06/17/2026 | Press release | Distributed by Public on 06/17/2026 07:18
Sharon AI Announces Oversubscribed US$1.6 Billion Strategic Financing to Accelerate Expansion of AI Factories Across Australia and the Asia-Pacific
Strategic financing is anchored by Situational Awareness and Oaktree, along with new and existing institutional and strategic investors
New York, USA - June 17th, 2026 - SharonAI Holdings Inc. (NASDAQ: SHAZ) ("Sharon AI" or "the Company"), a leading Australian Neocloud, today announced a US$1.6 billion private placement financing, comprising: i) a private placement of approximately US$900 million, split between 6,719,896 shares of the Company's common stock and pre-funded warrants to purchase 6,374,823 shares of the Company's common stock, and ii) a private placement of US$700 million aggregate principal amount of 4.75% Convertible Senior Notes due 2032 (together, the "Transaction"). The Transaction was anchored by Situational Awareness L.P. ("Situational Awareness") and funds managed by Oaktree Capital Management, L.P. ("Oaktree"), along with new and existing institutional and strategic investors.

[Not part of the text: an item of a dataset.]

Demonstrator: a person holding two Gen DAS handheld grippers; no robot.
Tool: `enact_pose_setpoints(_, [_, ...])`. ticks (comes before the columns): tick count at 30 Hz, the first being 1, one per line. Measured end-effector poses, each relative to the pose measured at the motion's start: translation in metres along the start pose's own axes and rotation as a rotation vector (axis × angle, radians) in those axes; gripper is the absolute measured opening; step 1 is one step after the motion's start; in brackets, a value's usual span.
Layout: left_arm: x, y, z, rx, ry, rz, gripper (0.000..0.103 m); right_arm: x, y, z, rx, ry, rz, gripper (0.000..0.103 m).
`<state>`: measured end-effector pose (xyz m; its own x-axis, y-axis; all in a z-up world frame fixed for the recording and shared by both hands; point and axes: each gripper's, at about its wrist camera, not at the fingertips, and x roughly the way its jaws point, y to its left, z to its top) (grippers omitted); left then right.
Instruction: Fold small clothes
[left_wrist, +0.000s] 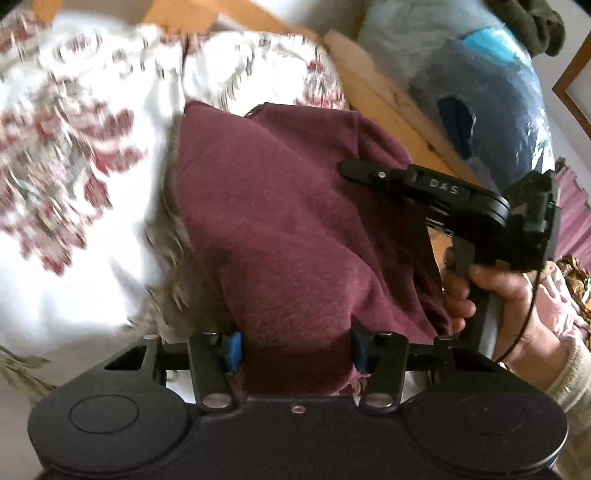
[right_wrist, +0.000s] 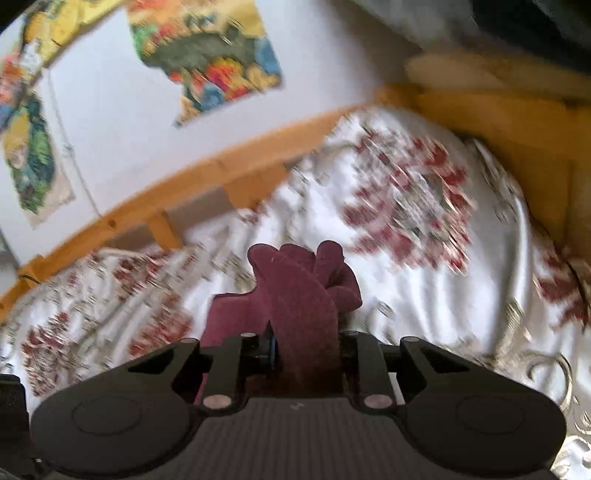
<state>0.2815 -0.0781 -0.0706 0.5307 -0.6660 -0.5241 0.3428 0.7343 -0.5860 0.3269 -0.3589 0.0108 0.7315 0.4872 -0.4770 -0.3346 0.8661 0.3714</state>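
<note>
A maroon garment (left_wrist: 280, 221) hangs stretched between both grippers above a bed. My left gripper (left_wrist: 295, 350) is shut on its near edge, and the cloth fills the gap between the blue-padded fingers. My right gripper (left_wrist: 354, 170), seen from the side in the left wrist view, pinches the garment's far right edge. In the right wrist view the right gripper (right_wrist: 306, 343) is shut on a bunched fold of the maroon garment (right_wrist: 303, 291), which sticks up between the fingers.
A white bedsheet with a red floral print (left_wrist: 74, 147) (right_wrist: 406, 229) lies below. A wooden bed frame (right_wrist: 192, 177) runs along a white wall with colourful posters (right_wrist: 210, 55). A plastic-wrapped blue bundle (left_wrist: 480, 92) lies beyond the bed's edge.
</note>
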Motion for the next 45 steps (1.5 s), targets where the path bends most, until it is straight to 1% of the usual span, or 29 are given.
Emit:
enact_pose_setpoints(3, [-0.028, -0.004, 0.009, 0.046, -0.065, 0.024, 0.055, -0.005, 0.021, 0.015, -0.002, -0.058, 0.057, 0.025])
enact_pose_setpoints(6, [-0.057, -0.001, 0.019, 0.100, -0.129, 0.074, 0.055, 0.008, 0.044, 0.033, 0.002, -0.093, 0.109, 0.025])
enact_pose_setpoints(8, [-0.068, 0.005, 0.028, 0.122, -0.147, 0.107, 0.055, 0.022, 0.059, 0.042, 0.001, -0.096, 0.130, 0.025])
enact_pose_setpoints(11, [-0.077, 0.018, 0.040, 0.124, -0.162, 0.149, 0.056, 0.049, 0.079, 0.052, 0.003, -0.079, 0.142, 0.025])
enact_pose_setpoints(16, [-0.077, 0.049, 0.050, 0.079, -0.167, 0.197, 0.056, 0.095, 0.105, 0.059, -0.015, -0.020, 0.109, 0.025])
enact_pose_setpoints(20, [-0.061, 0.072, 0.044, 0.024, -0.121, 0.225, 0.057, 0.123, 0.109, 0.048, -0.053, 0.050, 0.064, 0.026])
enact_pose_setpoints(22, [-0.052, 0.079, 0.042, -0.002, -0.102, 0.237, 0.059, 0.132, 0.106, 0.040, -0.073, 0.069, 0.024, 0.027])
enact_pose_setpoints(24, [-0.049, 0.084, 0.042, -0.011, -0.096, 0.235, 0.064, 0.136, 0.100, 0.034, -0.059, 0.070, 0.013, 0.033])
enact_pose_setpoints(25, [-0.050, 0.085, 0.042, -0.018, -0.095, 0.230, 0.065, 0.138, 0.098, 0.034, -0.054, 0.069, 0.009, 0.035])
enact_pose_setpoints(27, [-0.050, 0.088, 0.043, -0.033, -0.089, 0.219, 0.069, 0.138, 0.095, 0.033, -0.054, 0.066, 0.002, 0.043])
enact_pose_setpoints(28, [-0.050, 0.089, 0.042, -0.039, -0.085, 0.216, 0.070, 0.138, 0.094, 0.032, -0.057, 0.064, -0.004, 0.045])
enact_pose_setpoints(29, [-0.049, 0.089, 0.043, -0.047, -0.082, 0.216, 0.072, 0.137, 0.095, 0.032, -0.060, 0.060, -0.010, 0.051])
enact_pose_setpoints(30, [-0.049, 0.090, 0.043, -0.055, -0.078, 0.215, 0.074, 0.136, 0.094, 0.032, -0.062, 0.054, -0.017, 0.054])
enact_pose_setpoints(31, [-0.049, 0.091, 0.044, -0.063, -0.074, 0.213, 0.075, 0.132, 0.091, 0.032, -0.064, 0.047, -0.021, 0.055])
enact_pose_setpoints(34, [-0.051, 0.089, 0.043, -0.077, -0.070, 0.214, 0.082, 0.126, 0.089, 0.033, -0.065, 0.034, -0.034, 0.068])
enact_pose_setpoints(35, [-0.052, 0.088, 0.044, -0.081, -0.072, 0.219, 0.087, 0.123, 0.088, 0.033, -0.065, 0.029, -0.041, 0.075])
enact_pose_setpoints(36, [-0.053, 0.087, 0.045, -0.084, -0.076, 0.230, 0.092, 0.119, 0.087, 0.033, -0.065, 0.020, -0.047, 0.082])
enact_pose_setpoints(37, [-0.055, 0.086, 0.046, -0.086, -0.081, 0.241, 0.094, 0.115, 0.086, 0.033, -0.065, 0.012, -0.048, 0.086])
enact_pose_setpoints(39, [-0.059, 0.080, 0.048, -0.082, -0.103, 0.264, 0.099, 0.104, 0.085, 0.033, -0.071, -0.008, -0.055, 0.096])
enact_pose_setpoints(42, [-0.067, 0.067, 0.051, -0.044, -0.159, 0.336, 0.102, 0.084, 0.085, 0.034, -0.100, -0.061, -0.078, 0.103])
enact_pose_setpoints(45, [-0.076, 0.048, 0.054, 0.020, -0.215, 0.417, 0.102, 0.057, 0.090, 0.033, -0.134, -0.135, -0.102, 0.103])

The aggregate proceeds of the Transaction will be used to support Sharon AI's previously announced six-year strategic compute collaboration with NVIDIA, where the Company intends to deploy one of Australia's largest AI Factories including up to 40,000 Grace Blackwell GB300 GPUs as well as broader expansion plans.
Sharon AI's total AI Factory capacity has expanded to 132MW, of which 102MW is contracted to end customers, with more than 55,000 NVIDIA GPUs expected to be deployed by mid-2027.
"We are delighted to welcome new and existing institutional and strategic investors in connection with this financing, which will enable us to accelerate the deployment of AI Factories across Australia and Asia-Pacific," said James Manning, Co-Founder and CEO of Sharon AI. "We continue to see demand for GPU compute significantly outpacing supply, with strong demand from AI-natives, enterprise, government, research, and hyperscale customers."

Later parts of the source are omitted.